Records from a dataset:
★ ★ ★ ★ ★ ★ ★
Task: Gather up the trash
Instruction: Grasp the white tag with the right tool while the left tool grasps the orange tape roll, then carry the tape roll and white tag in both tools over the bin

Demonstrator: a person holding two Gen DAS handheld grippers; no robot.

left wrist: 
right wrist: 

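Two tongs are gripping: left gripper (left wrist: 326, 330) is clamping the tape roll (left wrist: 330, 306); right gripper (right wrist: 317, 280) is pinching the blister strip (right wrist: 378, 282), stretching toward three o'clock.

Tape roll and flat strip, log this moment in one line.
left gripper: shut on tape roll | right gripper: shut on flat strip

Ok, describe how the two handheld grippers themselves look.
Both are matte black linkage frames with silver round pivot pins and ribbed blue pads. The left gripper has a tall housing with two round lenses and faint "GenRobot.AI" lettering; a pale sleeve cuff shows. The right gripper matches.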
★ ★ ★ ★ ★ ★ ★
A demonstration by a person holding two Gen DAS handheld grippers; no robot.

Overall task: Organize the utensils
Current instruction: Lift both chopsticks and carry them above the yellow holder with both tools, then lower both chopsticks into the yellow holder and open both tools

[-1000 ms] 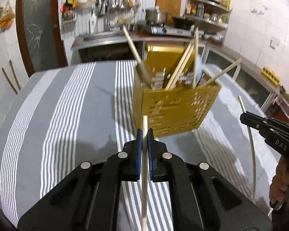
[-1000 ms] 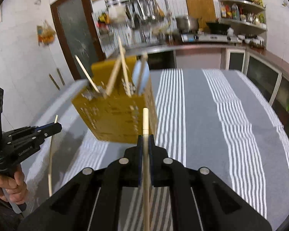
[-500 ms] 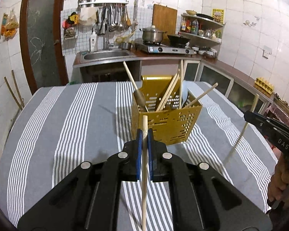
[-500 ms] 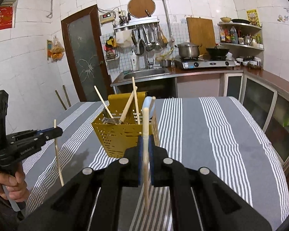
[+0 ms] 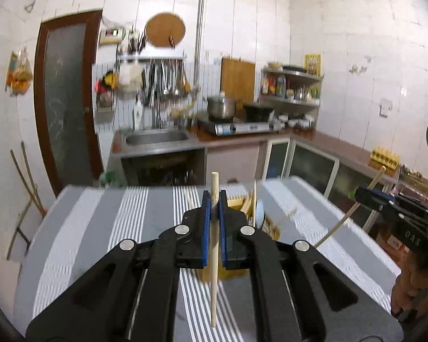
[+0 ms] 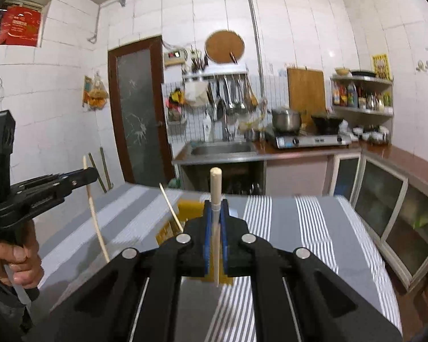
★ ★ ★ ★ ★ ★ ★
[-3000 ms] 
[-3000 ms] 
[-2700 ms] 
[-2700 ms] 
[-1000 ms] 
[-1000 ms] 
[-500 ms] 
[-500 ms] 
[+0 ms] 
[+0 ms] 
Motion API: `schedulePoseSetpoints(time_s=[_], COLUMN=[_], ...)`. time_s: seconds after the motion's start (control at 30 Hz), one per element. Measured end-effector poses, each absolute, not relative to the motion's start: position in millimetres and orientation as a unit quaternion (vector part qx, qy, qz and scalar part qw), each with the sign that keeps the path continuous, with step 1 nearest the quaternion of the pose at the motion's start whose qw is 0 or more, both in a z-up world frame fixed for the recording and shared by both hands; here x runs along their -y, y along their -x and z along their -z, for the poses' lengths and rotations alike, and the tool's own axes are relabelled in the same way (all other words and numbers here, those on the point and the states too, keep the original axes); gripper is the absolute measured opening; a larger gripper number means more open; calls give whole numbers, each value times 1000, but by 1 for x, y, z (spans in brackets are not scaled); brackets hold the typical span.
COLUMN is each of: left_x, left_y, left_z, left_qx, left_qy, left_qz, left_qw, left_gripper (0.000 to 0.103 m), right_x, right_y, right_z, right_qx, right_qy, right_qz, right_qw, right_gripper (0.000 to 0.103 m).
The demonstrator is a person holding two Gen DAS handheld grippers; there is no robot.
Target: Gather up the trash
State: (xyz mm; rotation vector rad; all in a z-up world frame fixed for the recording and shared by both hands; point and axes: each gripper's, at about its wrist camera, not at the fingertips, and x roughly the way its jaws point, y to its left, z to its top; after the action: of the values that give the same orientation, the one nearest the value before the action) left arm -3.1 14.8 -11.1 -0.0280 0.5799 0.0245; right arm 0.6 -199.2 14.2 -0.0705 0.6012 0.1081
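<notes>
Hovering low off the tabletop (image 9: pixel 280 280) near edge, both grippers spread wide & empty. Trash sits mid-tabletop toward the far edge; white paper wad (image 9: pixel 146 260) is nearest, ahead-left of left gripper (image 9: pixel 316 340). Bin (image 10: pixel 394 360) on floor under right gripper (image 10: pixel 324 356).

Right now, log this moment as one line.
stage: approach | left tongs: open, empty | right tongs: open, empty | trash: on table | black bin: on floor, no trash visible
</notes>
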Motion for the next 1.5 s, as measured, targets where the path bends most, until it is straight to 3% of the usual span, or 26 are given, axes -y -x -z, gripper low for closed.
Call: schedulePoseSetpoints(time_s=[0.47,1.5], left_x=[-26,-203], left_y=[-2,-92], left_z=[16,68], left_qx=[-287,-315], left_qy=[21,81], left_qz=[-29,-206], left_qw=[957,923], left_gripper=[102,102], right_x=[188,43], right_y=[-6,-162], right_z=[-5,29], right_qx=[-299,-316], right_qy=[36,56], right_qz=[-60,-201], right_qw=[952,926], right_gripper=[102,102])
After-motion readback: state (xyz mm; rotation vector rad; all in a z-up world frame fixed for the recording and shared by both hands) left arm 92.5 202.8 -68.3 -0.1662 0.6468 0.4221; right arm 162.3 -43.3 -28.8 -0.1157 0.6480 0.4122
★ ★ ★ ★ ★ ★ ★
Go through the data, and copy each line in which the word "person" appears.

Demonstrator: a person holding two Gen DAS handheld grippers; no robot.
A demonstration by a person holding two Gen DAS handheld grippers; no robot.
The demonstrator is a person holding two Gen DAS handheld grippers; there is no robot.

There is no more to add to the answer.